Saturday, October 26, 2013

Scariest Moments in School Counseling

Saturday, October 26, 2013

Every Halloween, I watch the top 100 Scariest Movie Moments with my kids.  Sometimes we laugh at the older movies and the low budget effects (The Attack of the Killer Tomatoes is one that kills me!), but
sometimes we cover our eyes when we see scenes of a truly scary movie, like The
Exorcist.  Inspired by the season,  I have decided to share my scariest moments in school counseling.



5. Helter Skelter

I am from a small town and most people attend a protestant church, including myself.  There was one catholic church in the town, but I never thought there was much difference in our practices.  When I
moved to the suburbs of a large city, I noticed many different cultures, ethnicities, and religious practices that differed from my small town upbringing.  Unfortunately, at this time, I was a young naive counselor who lacked experience and often put her foot in her mouth.  During the spring, I noticed a group of students with dark marks on their foreheads and I thought they looked ridiculous. I really did not think much more about the marks on their foreheads until one of the students came into my office and there was the mark staring me in the face.  At first, I suppressed the desire to ask him about the mark, but my curiosity took over.  As the student and I joked with each other I began to feel more at is my chance to do it I thought to myself.  Now, here is the stupidest comment I have ever made in my life..."So, tell me why you have a Charles Manson swastika on your head."
Charles Manson did not celebrate Lent
The student, who had been laughing and joking, stopped and stared at me with irritation.  "For your information, this is not a swastika, this a cross we placed on our heads for Lent.  At that point, he finished his business and left my office.  Uggghhhhh!  I was in horror that I uttered those words out of my mouth!!! In fact, it was a long time before that student came back to see me and I finally apologized for my ignorance.

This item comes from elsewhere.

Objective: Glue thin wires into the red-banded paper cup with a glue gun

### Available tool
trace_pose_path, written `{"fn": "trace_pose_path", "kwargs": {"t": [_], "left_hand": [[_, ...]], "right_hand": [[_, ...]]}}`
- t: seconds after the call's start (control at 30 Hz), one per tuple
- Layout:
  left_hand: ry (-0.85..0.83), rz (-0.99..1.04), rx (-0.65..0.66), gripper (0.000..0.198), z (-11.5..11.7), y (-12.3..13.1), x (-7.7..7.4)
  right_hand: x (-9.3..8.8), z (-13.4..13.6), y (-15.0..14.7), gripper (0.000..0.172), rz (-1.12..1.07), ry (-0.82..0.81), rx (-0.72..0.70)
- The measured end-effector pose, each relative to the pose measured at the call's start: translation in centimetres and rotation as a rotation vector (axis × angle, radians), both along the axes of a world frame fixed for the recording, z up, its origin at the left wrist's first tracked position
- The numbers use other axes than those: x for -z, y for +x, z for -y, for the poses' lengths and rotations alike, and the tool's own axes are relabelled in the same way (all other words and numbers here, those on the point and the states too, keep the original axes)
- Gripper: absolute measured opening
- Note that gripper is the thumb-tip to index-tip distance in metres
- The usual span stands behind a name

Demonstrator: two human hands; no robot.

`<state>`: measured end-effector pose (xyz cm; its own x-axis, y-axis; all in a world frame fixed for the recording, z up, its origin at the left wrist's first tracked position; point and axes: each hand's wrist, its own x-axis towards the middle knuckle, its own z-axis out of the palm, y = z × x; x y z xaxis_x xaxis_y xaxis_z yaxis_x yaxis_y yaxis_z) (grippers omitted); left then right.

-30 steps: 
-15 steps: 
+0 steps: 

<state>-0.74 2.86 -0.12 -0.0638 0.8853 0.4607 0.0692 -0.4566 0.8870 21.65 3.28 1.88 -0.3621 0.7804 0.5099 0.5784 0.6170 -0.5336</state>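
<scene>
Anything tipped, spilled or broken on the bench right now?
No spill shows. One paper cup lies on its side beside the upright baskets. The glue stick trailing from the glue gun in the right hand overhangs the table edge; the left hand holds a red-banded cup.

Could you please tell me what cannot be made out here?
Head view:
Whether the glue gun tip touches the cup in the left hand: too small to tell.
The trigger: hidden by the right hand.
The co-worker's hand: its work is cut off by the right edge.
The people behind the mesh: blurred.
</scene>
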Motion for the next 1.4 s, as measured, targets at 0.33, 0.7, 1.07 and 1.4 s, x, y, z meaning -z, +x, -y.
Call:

Today, I am much more cautious about remarks I make to students and I try to educate myself about different cultural practices before I open my mouth.  I think school counselors should make efforts be culturally competent.

ASCA and School Counselor Competence
Culturally Competent School Counselors

4.  Jaws

So, I just started a new school year and was having a particularly tough day. One of my former parents came in to talk about his son's NCAA eligibility.  He was always a happy man with pleasant smile on his face.  In the past, he always came in with his wife, but that day he was alone.  Outside my office is always lively and he asked if he could close the door.  Since it was very loud, I got out my chair and closed the door.  He told me that I looked like I was tired and then he made some small talk.  After we spoke about his son's status, he asked about my lack of energy.  I shared with him that my son had been in the hospital and I had been trying to balance work and home without much success.  He had a look of kindness and compassion on his face and told me to take care of myself.  We both stood, walked to the door, and I turned to shake his hand. All of the sudden, this parent grabs me by the shoulders, kisses me near my mouth, and walks out.  I was in total shock! I think I stood there in the doorway in disbelief and doubting that the event ever occurred.
Surprise attack by parent
Since that day, I make it my policy never to close my blinds or my door when meeting with anyone of the opposite sex.  This situation showed me how close an innocent meeting can change in a minute's notice--like swimming in the ocean on a beautiful day!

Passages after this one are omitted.